# [Exercise prompt]
Excluding pictures, retype the line with "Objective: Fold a" and each line that follows it to the end of the data below, word for word.

*** Given data ***

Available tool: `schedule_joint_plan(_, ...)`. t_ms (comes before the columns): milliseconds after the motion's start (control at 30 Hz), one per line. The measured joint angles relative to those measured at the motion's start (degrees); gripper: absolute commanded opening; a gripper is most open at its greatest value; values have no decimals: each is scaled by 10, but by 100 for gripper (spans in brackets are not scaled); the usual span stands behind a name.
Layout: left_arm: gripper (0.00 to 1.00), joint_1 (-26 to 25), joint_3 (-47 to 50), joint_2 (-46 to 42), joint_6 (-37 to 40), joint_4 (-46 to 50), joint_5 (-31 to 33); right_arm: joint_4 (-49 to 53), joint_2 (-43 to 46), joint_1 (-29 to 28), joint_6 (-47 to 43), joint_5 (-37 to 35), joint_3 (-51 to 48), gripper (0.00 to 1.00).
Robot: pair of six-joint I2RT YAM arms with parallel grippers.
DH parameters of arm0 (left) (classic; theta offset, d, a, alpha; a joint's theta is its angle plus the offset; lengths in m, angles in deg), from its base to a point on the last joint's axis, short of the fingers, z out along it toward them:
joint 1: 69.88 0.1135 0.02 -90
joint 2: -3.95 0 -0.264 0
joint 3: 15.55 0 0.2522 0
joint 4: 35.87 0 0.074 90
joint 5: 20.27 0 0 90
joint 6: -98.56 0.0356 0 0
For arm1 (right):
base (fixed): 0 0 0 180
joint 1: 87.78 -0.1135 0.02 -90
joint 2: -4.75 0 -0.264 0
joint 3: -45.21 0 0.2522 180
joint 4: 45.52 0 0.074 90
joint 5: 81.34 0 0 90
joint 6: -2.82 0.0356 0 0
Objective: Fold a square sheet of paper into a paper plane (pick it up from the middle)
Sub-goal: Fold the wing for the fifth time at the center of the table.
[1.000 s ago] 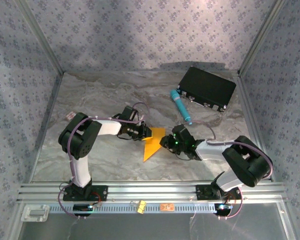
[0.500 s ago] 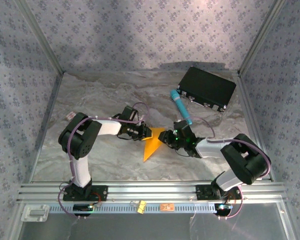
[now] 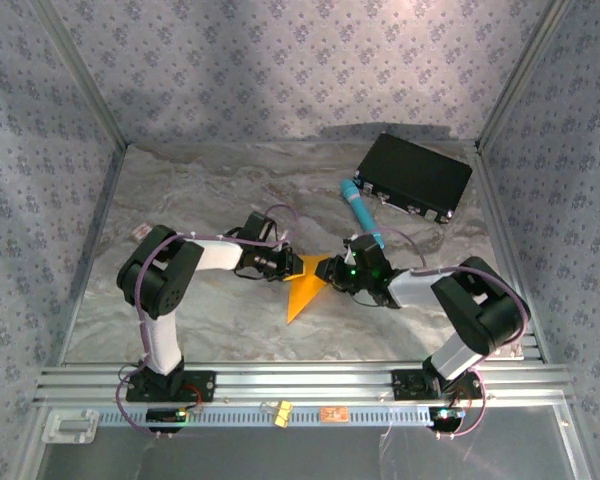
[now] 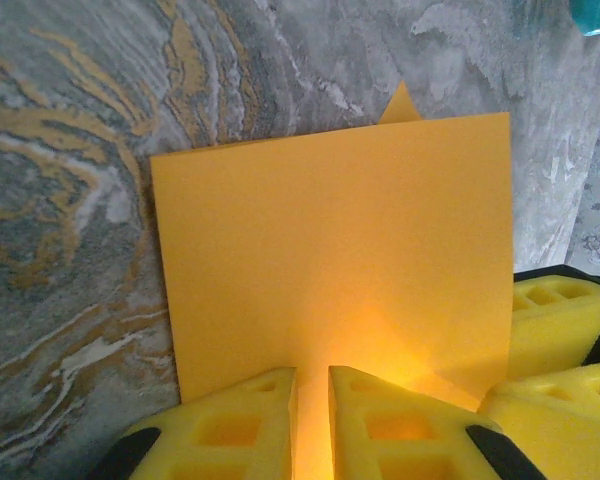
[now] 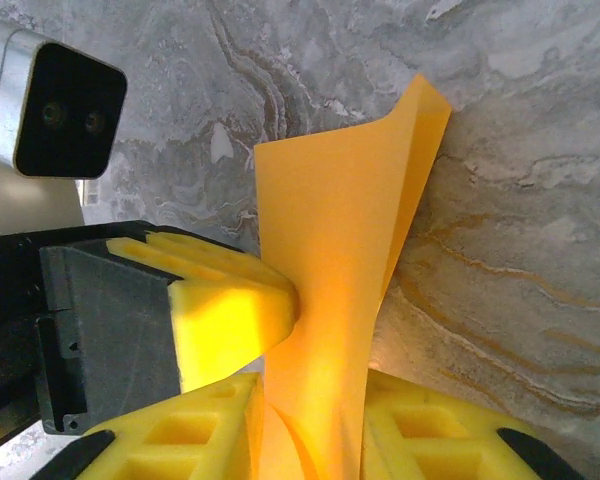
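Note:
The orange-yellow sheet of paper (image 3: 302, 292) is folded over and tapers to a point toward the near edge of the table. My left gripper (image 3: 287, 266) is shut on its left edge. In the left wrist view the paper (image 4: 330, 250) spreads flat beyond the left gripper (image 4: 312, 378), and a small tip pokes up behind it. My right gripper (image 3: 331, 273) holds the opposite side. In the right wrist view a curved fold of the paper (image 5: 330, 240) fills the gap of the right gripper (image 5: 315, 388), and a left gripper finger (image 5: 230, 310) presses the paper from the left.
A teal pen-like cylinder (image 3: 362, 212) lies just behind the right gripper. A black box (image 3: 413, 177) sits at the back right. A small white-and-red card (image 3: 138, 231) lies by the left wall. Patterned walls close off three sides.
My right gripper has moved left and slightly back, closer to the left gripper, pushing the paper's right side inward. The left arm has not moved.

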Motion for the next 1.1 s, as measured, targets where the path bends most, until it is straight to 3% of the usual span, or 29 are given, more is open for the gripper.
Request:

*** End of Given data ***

# [Result]
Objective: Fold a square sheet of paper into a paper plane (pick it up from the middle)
Sub-goal: Fold the wing for the fifth time at the center of the table.
[1.000 s ago] 
[0.500 s ago] 
[now] 
[now] 
[now] 
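Note:
The orange-yellow sheet of paper (image 3: 302, 292) is folded over and tapers to a point toward the near edge of the table. My left gripper (image 3: 287, 266) is shut on its left edge. In the left wrist view the paper (image 4: 330, 250) spreads flat beyond the left gripper (image 4: 312, 378), and a small tip pokes up behind it. My right gripper (image 3: 331, 273) holds the opposite side. In the right wrist view a curved fold of the paper (image 5: 330, 240) fills the gap of the right gripper (image 5: 315, 388), and a left gripper finger (image 5: 230, 310) presses the paper from the left.
A teal pen-like cylinder (image 3: 362, 212) lies just behind the right gripper. A black box (image 3: 413, 177) sits at the back right. A small white-and-red card (image 3: 138, 231) lies by the left wall. Patterned walls close off three sides.
My right gripper has moved left and slightly back, closer to the left gripper, pushing the paper's right side inward. The left arm has not moved.
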
Motion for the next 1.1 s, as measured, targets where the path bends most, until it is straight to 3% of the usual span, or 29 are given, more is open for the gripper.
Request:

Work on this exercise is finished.